— Directions —
Repeat the whole listing, keeping every word and every line intact.

>>

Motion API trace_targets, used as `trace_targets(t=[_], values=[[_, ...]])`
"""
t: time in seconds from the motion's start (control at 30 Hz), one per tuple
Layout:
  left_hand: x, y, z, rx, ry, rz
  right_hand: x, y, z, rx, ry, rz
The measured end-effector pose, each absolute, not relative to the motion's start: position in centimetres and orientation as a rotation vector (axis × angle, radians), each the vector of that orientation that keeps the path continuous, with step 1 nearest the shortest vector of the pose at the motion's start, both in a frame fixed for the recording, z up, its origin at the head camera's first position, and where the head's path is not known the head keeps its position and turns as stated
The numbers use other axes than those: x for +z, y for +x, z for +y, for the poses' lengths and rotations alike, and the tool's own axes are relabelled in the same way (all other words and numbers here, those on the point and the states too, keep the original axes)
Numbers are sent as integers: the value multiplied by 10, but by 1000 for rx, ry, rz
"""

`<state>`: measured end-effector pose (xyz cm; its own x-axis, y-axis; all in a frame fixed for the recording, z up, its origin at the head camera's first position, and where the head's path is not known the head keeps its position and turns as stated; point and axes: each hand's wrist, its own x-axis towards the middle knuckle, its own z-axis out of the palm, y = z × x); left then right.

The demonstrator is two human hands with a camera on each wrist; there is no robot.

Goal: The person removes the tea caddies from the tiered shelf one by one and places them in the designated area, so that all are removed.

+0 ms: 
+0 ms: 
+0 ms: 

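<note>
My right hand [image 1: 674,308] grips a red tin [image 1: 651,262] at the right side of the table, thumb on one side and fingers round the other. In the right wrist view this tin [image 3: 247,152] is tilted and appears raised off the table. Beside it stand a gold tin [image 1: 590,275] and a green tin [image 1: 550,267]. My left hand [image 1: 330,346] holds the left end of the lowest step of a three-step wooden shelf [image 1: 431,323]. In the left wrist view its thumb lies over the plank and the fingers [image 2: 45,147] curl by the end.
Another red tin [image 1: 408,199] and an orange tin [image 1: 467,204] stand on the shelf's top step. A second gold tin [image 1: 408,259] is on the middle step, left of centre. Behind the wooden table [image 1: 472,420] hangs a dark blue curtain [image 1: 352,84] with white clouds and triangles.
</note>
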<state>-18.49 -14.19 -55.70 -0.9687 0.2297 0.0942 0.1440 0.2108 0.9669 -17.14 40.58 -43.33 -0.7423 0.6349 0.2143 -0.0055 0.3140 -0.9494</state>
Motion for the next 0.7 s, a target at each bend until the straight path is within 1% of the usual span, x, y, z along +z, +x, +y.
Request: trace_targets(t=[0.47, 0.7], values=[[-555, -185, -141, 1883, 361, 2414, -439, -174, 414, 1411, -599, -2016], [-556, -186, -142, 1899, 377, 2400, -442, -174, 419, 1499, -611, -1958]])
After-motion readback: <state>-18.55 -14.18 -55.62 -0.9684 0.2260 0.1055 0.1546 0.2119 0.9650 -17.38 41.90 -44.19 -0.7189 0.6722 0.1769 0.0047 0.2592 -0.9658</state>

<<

— Solved problem —
Motion API trace_targets, used as `trace_targets(t=[_], values=[[_, ...]])`
"""
t: time in seconds from the motion's start (control at 30 Hz), one per tuple
Layout:
  left_hand: x, y, z, rx, ry, rz
  right_hand: x, y, z, rx, ry, rz
The measured end-effector pose, each absolute, not relative to the motion's start: position in centimetres and orientation as a rotation vector (axis × angle, radians), each the vector of that orientation that keeps the path continuous, with step 1 nearest the shortest vector of the pose at the motion's start, both in a frame fixed for the recording, z up, its origin at the head camera's first position, and where the head's path is not known the head keeps its position and turns as stated
The numbers use other axes than those: x for +z, y for +x, z for +y, for the poses' lengths and rotations alike, and the tool's own axes are relabelled in the same way (all other words and numbers here, those on the point and the states too, keep the original axes)
Numbers are sent as integers: the value multiplied by 10, but by 1000 for rx, ry, rz
"""

`<state>`: measured end-effector pose (xyz cm; its own x-axis, y-axis; all in a frame fixed for the recording, z up, its origin at the head camera's first position, and where the head's path is not known the head keeps its position and turns as stated; point and axes: each hand's wrist, its own x-axis towards the middle knuckle, its own z-axis out of the palm, y = z × x); left then right.

The demonstrator is two human hands with a camera on each wrist; there is no robot.

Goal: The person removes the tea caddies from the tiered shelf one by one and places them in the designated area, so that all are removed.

+0 ms: 
+0 ms: 
+0 ms: 

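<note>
My right hand [image 1: 674,308] grips a red tin [image 1: 651,262] at the right side of the table, thumb on one side and fingers round the other. In the right wrist view this tin [image 3: 247,152] is tilted and appears raised off the table. Beside it stand a gold tin [image 1: 590,275] and a green tin [image 1: 550,267]. My left hand [image 1: 330,346] holds the left end of the lowest step of a three-step wooden shelf [image 1: 431,323]. In the left wrist view its thumb lies over the plank and the fingers [image 2: 45,147] curl by the end.
Another red tin [image 1: 408,199] and an orange tin [image 1: 467,204] stand on the shelf's top step. A second gold tin [image 1: 408,259] is on the middle step, left of centre. Behind the wooden table [image 1: 472,420] hangs a dark blue curtain [image 1: 352,84] with white clouds and triangles.
</note>
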<state>-18.49 -14.19 -55.70 -0.9687 0.2297 0.0942 0.1440 0.2108 0.9669 -17.14 40.58 -43.33 -0.7423 0.6349 0.2143 -0.0055 0.3140 -0.9494</state>
Motion for the next 0.7 s, a target at each bend until the straight path is within 1% of the usual span, x, y, z along +z, +x, +y.
Request: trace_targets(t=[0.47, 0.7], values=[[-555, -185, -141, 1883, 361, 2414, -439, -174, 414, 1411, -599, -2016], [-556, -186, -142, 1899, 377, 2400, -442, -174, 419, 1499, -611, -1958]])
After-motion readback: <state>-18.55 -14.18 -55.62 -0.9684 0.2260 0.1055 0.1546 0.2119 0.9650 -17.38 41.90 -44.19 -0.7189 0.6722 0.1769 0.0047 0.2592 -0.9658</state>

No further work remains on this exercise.